You are viewing a plain text version of this content. The canonical link for it is here.

Posted to commits@druid.apache.org by GitBox <gi...@apache.org> on 2018/12/21 20:33:38 UTC

[GitHub] leerho edited a comment on issue #6743: IncrementalIndex generally overestimates theta sketch size

leerho edited a comment on issue #6743: IncrementalIndex generally overestimates theta sketch size
URL: https://github.com/apache/incubator-druid/issues/6743#issuecomment-449490568

@gianm

> The granddaddy of Druid sketches, hyperUnique, doesn't have a very high max memory footprint, so it was less of an issue back then.

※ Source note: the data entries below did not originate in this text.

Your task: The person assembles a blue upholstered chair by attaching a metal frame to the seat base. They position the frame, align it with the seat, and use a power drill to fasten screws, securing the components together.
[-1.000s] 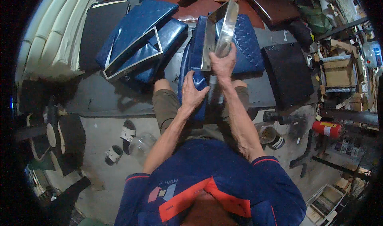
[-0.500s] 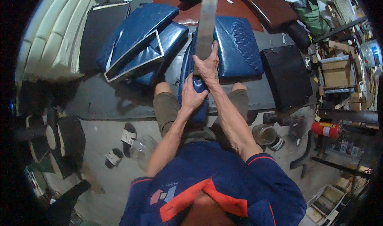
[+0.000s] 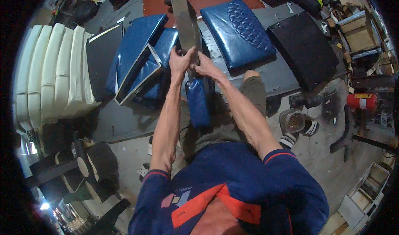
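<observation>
A long, flat grey metal piece [image 3: 185, 23], perhaps a frame seen edge-on, stands up in front of me. My left hand [image 3: 180, 64] grips its lower left side with bent fingers. On the other side, my right hand [image 3: 207, 65] has its fingers wrapped around the lower edge. Just below both hands a narrow blue leather-like piece [image 3: 198, 104] lies between my thighs. Whether it is joined to the metal piece, my hands hide. A rectangular metal frame [image 3: 139, 75] rests on blue padded panels [image 3: 141, 40] to the left.
To the right lie a blue quilted cushion [image 3: 237, 31] and a black panel [image 3: 303, 48]. White ribbed padding [image 3: 50, 77] stands far left beside a dark panel [image 3: 104, 60]. A red cylinder [image 3: 361, 101], a clear container [image 3: 293, 121] and sandals [image 3: 309, 127] are at the right.
My view has turned, and the metal piece now leans more left. My left hand has moved up from the blue piece onto the metal; my right hand has shifted its grip lower.
</observation>
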Action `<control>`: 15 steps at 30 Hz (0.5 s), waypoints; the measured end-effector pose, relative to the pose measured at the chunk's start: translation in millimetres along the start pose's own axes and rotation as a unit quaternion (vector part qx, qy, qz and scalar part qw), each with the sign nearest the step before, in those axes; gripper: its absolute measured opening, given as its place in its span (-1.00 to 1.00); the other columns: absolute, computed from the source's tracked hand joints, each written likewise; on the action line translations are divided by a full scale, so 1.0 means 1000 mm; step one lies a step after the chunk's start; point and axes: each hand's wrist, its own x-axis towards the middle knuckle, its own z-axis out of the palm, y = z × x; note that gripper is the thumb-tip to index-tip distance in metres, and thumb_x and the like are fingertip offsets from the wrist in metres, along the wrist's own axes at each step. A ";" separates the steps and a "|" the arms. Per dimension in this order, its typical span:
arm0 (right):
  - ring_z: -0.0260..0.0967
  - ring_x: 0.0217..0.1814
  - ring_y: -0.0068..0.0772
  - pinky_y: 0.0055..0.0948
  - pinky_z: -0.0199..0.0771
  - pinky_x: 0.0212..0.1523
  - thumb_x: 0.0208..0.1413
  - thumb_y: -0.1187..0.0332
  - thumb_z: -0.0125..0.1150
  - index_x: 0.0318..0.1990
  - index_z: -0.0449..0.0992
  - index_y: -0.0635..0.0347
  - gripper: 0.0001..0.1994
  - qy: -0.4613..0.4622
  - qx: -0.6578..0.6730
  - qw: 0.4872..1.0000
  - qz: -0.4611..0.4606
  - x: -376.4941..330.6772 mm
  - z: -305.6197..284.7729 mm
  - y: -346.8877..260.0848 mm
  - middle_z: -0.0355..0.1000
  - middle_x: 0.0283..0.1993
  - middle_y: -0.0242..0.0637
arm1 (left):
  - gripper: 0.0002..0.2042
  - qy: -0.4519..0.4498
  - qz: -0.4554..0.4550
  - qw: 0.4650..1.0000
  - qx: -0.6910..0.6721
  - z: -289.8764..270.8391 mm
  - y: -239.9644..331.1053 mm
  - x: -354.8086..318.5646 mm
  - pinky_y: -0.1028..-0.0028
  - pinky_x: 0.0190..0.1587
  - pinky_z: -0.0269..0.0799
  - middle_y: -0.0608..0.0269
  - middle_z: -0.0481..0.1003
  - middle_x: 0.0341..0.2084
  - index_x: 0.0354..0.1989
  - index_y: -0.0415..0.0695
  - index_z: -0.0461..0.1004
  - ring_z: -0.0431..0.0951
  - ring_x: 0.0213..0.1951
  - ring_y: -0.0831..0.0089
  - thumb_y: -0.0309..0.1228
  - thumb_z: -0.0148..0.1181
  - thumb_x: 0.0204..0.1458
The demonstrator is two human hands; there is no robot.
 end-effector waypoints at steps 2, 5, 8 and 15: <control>0.43 0.16 0.11 -0.12 0.45 0.14 0.00 0.18 0.38 0.30 0.29 0.35 -0.27 -0.024 -0.071 0.996 -0.055 -0.002 -0.010 0.008 0.42 0.15 0.20 | -0.29 0.005 0.011 0.998 0.053 0.010 0.011 0.020 0.23 0.02 0.53 -0.17 0.59 -0.06 0.10 -0.43 0.40 0.63 -0.03 0.08 -0.16 0.52 -0.12; 0.35 0.30 0.10 -0.17 0.40 0.26 -0.09 0.09 0.49 0.40 0.18 0.42 -0.05 0.020 -0.015 0.998 -0.056 -0.008 -0.029 -0.002 0.30 0.31 0.19 | -0.43 0.021 0.020 0.998 0.052 0.011 0.001 0.040 0.27 -0.09 0.57 -0.06 0.62 -0.19 -0.04 -0.41 0.45 0.66 -0.13 0.11 -0.25 0.51 -0.15; 0.36 0.31 0.05 -0.16 0.41 0.27 -0.16 -0.07 0.58 0.42 0.10 0.52 0.12 0.158 0.153 0.974 0.061 -0.006 -0.059 -0.023 0.28 0.32 0.26 | -0.64 -0.093 -0.033 0.954 -0.284 -0.005 -0.019 0.063 0.32 -0.16 0.61 0.00 0.62 -0.27 -0.11 -0.39 0.47 0.68 -0.18 0.16 -0.42 0.37 -0.03; 0.47 0.17 -0.21 -0.34 0.46 0.17 -0.07 0.05 0.59 0.41 0.19 0.41 -0.02 0.106 0.142 0.983 -0.056 0.024 -0.126 -0.097 0.50 0.13 0.08 | -0.39 -0.218 0.012 0.830 -0.513 -0.014 0.001 0.049 0.24 0.17 0.47 0.05 0.50 0.10 0.23 -0.16 0.26 0.45 0.24 0.15 -0.65 0.24 -0.07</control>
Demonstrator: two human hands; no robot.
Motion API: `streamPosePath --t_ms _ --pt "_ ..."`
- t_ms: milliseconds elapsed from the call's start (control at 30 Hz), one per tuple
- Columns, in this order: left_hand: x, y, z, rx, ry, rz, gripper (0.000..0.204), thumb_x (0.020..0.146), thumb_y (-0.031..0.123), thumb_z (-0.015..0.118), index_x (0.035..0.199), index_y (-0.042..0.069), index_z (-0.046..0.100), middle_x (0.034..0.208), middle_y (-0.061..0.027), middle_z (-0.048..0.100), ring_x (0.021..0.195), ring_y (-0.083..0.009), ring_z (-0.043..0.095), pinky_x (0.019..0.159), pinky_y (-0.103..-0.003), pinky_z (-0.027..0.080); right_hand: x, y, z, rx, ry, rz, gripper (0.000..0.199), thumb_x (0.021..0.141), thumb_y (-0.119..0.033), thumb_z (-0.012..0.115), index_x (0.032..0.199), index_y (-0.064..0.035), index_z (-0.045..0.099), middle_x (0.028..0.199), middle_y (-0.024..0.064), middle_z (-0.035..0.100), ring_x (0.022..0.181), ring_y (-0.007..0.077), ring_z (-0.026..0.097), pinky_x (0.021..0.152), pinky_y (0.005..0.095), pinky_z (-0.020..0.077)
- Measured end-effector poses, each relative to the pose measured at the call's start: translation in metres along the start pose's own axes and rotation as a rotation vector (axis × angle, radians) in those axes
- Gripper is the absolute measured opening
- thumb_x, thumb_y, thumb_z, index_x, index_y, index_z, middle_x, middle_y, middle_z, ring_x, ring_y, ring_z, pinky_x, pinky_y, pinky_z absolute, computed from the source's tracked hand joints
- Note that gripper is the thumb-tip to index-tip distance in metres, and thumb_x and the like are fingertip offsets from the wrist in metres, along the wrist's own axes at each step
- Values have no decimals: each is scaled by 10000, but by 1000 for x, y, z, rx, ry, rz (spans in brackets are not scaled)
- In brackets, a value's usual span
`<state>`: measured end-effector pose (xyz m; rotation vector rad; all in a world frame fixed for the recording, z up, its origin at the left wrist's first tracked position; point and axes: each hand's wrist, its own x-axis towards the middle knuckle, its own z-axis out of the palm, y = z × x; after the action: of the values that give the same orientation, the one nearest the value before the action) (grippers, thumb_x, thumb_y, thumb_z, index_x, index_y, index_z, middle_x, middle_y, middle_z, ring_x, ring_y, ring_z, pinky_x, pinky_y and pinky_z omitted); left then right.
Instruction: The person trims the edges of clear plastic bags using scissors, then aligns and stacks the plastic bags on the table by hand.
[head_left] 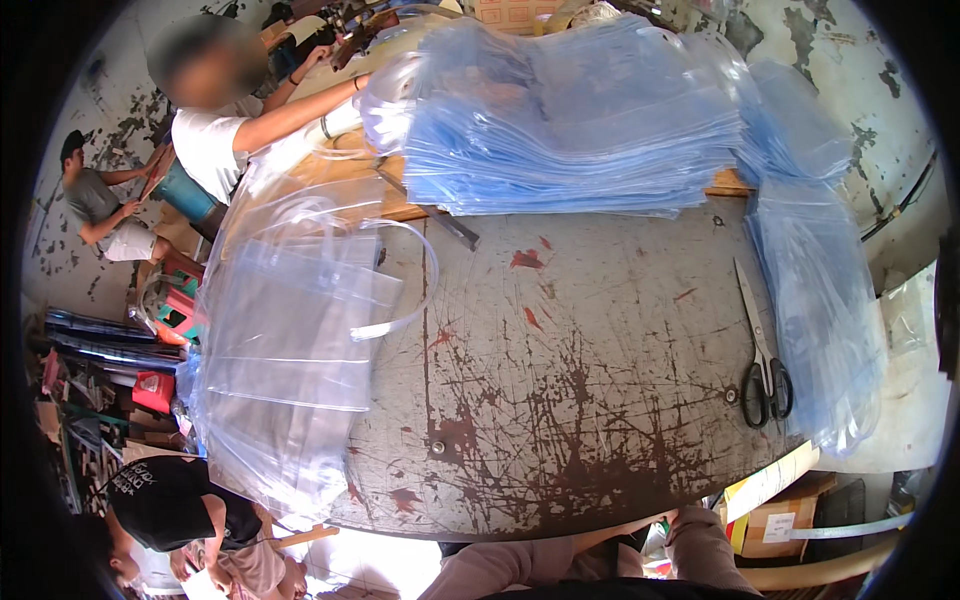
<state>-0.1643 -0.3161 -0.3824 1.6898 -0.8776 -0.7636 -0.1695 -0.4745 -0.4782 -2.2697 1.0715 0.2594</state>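
Observation:
Only my pink sleeves (500, 565) show at the lower edge, below the near rim of the worn, rust-stained metal table (560, 400); my hands themselves are hidden. Black-handled scissors (765, 370) lie shut on the table at the right. A thick stack of bluish clear plastic bags (580, 110) sits at the far side. At the left lies a pile of clear plastic bags with loop handles (290, 330), draped over the table's edge.
More bluish plastic sheets (820, 290) hang off the right side. A person in a white shirt (215, 140) reaches toward the far stack. Another person (100, 205) sits at far left, a third in black (170, 500) at lower left. A cardboard box (780, 520) stands at lower right.

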Motion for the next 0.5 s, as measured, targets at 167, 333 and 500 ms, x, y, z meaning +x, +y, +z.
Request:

I think you are referring to the [HyperLogLog (HLL) sketch implementation](https://github.com/apache/incubator-druid/blob/master/hll/src/main/java/org/apache/druid/hll/HyperLogLogCollector.java) that was developed for Druid some years ago. There are several things you need to understand about that implementation.
- The implementation is flawed and has been from the beginning. It can produce erroneous results that can be 7 times worse than what it should be had it been implemented correctly. These errors show up during merge operations and is documented in [characterization studies](https://datasketches.github.io/docs/HLL/HllSketchVsDruidHyperLogLogCollector.html) we performed this past year. I strongly advise that this Druid HLL sketch be deprecated and removed from Druid. The unsuspecting user will have no warning whatsoever when this sketch is producing incorrect results.
- The HLL implementation in the DataSketches library is not only much more accurate, but it is faster as well and is approximately the same size. We can work with you to create a PR that would possibly redirect references to the old Druid HLL sketch to our implementation that fixes these problems.
- HLL sketches are small in size because of the nature of the underlying HLL algorithm. If users were to choose the DataSketches HLL implementation it also would be small in size. However, the HLL algorithm is not designed to allow Intersections. If the use-case for counting uniques only requires merging and does not require Intersection operations then the HLL algorithm is a reasonable choice (although there is now an algorithm that is superior to HLL in terms of accuracy per space, and we can provide that as an option to your users as well.) The Theta Sketch from the DS library is a larger sketch (and the one that I was modeling earlier in this thread), but it is designed from the outset to enable set Intersection and set difference operations. Because set expressions are so powerful from an analysis point-of-view, many users choose the Theta Sketch in spite of its larger size. This has also been our experience at Yahoo.
***
I'm not sure I follow your proposal and may be missing something. Nonetheless, one of the challenges of just carving out a chunk of the processing buffer to be managed by by the individual BufferAggregators is that in order truly gain back the "unused memory" would require memory management sophistication similar to the design of a malloc(), free() and a garbage collector, which is non-trivial. Imagine each sketch with an internal hash-table. As individual sketches grow they need to obtain a larger chunk of memory for a bigger hash-table, move their data into the larger chunk and free the previous chunk. If those freed chunks don't get reused, then we will not achieve the optimum memory savings. Allowing the sketches to allocate and free memory directly from the operating system allows us to leverage the already existing and very sophisticated malloc() and free() of the underlying C-libraries and the OS itself.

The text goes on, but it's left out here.